Most facilities ask you to stop drinking all liquids two to four hours before your appointment. Some protocols include a final dose of bisacodyl early that morning, especially if your scan is scheduled for later in the day. Do not eat any solid food. Your facility will give you specific timing based on your appointment.

The scan itself is quick, usually 10 to 15 minutes. A small, flexible tube is inserted into the rectum to gently inflate the colon with air or carbon dioxide, and you’ll lie on your back and then your stomach while the scanner takes images. There is no sedation, which means you can drive yourself home and eat normally afterward.

Adjustments for Kidney Disease and Older Adults

If you have chronic kidney disease, certain laxatives pose real risks. Sodium phosphate-based laxatives in particular can cause dangerous spikes in blood phosphate levels and should be avoided entirely if your kidney function is below a certain threshold. Polyethylene glycol-based preps (like MiraLAX) are generally considered safer for people with kidney concerns.

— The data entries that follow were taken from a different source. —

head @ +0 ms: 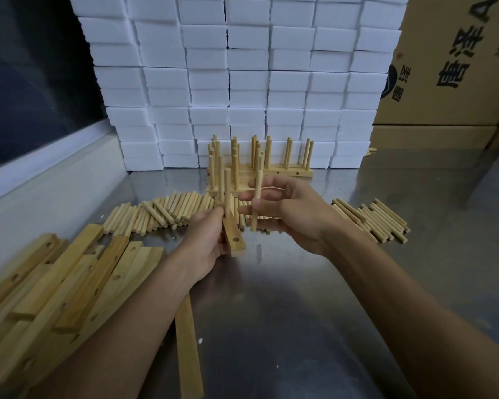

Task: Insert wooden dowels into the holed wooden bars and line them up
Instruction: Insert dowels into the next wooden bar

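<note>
My left hand grips a holed wooden bar above the steel table, with two dowels standing upright in it and an empty hole at its near end. My right hand pinches a single loose dowel held upright, just right of the bar. Loose dowels lie in a row behind my hands, with more dowels at the right. Finished bars with dowels stand lined up at the back. A pile of empty holed bars lies at the left.
A wall of stacked white foam blocks rises behind the work. Cardboard boxes stand at the back right. One plain wooden bar lies under my left forearm. The steel table stretches toward me.
</note>
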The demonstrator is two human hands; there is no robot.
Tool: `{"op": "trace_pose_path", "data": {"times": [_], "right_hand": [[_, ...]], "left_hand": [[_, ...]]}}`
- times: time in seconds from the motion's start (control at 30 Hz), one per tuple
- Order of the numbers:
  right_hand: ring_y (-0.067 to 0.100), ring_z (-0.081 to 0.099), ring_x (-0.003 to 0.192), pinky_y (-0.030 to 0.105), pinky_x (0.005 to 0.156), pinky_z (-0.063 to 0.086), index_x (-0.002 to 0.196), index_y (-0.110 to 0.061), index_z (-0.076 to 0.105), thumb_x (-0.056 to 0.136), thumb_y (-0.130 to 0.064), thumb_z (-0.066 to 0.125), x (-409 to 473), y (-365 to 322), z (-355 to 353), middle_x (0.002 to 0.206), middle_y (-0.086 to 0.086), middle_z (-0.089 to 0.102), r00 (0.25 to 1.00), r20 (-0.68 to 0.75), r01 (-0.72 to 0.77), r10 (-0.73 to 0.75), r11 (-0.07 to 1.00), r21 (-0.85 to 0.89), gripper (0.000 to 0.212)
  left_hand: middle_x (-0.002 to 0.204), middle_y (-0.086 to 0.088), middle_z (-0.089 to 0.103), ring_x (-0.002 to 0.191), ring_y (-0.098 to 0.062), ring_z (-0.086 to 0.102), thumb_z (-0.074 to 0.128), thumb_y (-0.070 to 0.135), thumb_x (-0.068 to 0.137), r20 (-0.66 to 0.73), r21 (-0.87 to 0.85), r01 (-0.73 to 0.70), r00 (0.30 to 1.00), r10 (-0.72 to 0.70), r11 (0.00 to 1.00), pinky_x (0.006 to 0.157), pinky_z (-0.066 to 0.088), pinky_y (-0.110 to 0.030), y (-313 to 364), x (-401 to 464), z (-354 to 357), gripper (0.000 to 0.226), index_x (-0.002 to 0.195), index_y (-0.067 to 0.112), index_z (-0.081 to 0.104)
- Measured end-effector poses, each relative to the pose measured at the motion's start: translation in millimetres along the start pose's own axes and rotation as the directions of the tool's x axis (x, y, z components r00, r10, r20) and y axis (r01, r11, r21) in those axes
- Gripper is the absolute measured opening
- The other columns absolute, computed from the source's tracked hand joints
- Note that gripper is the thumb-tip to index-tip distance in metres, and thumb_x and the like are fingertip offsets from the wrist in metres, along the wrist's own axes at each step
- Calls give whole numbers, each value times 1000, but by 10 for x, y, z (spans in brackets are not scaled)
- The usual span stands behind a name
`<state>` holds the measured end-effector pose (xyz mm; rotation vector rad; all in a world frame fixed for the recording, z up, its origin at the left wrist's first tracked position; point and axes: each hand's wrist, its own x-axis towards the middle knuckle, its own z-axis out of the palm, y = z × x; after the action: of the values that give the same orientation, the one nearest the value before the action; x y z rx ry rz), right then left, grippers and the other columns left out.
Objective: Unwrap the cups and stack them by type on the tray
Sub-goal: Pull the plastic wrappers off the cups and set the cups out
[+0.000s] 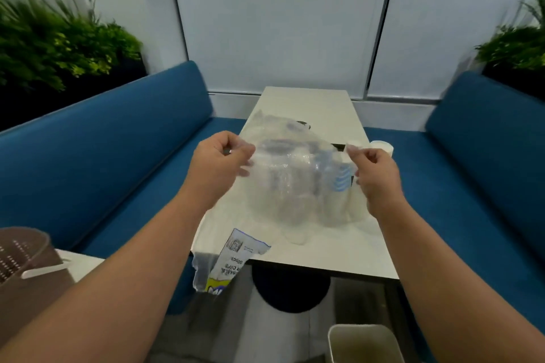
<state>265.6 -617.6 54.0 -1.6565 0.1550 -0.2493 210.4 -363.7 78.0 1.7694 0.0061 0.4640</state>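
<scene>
Hands: our left hand [222,160] and right hand [376,175] are held well apart above the bench, each pinching one side of a clear crinkled plastic wrapper [283,168] stretched between them.
Cups: through the wrapper we make out blurred white paper cups with blue stripes [342,183] on the right; they seem to stand on the bench behind the film, not inside it, though the blur leaves that unsure.
Other cups: one white cup [382,147] stands just beyond our right hand, near the right edge.
Tray: a dark flat shape [339,146], partly hidden behind the wrapper, may be the tray; we cannot tell for sure.
Bench: the long white bench [306,103] runs away from us, its far half bare.
Loose packaging: a torn printed plastic cup bag [233,259] hangs over the near left edge.
Risk: in our judgement, pulling the film sideways could sweep into the striped cups and topple them; the hanging bag could slide off to the floor.
Edges: the bench is narrow, with blue padded seats [103,156] on both sides, so a knocked cup would roll off quickly.
Room: the open far half gives space to move; a white bin [364,342] stands on the floor near right.
</scene>
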Motion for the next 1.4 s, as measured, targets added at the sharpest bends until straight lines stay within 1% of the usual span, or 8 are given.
{"op": "trace_pose_path", "data": {"times": [0.13,0.33,0.5,0.8,0.9,0.97,1.13,1.4], "right_hand": [[22,60,89,35,79,49,107,-10,62,100,-52,43,-266,215,285,96,6,65,883,394,-395,257,860,324,46],[22,67,76,25,67,57,90,-13,62,106,-35,34,-436,615,231,91,10,65,753,596,-638,279,533,556,39],[37,56,127,53,103,47,138,-10,57,78,-79,41,-415,812,185,142,20,53,636,768,-728,78,390,563,93],[34,70,94,38,69,58,112,-3,64,97,-14,57,-513,709,616,109,22,70,733,658,-574,172,675,463,20],[29,73,85,38,68,59,103,-6,70,99,-16,52,-628,629,800,100,16,74,687,708,-615,166,651,445,20],[26,73,80,39,71,58,93,-12,74,100,-26,49,-724,574,949,94,10,75,632,750,-670,195,624,401,29],[26,65,91,36,81,51,92,-14,68,95,-22,58,-807,647,1476,94,2,72,642,723,-603,255,750,272,13],[22,71,85,33,60,56,115,-19,63,96,-18,59,-1650,1211,2752,102,3,74,407,793,-619,453,775,-125,20]], "left_hand": [[88,3,69,75,-10,60,60,36,86,50,466,-321,940,337,825,71,49,-29,210,-364,496,21,76,18,56],[92,9,68,86,-9,61,52,31,95,512,496,-281,859,-16,822,78,48,-29,88,-834,1184,16,99,18,61],[65,2,62,58,-9,59,64,33,90,51,340,80,993,-103,937,57,47,-29,-24,-679,1028,27,75,13,55],[99,9,63,87,-14,63,69,61,77,-271,460,416,907,-323,784,75,54,-34,-432,-620,607,49,102,21,56],[125,2,58,111,-22,61,82,63,59,15,87,508,860,-511,857,96,50,-47,-592,-749,302,94,133,20,44],[118,-16,66,107,-34,64,88,33,64,272,-123,567,809,-521,815,97,47,-59,-764,-873,87,76,127,9,54],[99,-19,70,86,-29,69,81,8,69,314,-156,642,752,-579,750,89,54,-48,-1026,-1136,-704,34,101,3,72],[89,-16,65,60,-19,64,74,6,82,-156,181,783,621,-768,596,60,50,-34,-1326,-1812,-2327,49,127,9,54]]}}
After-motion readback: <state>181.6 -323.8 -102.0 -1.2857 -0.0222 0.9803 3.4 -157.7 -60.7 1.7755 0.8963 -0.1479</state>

Older adults, especially those over 55 or taking blood pressure medications like ACE inhibitors or diuretics, face a higher risk of dehydration and electrolyte imbalances during any bowel prep. Drinking electrolyte-containing fluids rather than plain water helps reduce the chance of a dangerous drop in sodium levels. If you take daily medications, ask your prescribing provider which ones to take or skip on prep day, since some pills may not absorb properly during active diarrhea.

How This Compares to Traditional Colonoscopy Prep

The basic structure is the same: dietary restrictions, laxatives, and a day of clear liquids. The key differences are the addition of oral contrast agents for fecal tagging (which traditional colonoscopy doesn’t require) and the possibility of a lower-volume laxative regimen. Some CT colonography protocols use a reduced amount of cleansing liquid compared to a full colonoscopy prep, though this varies by facility. The tradeoff is that a traditional colonoscopy allows the doctor to remove polyps during the same procedure, while a CT colonography is diagnostic only. If polyps are found, you would still need a conventional colonoscopy to have them removed.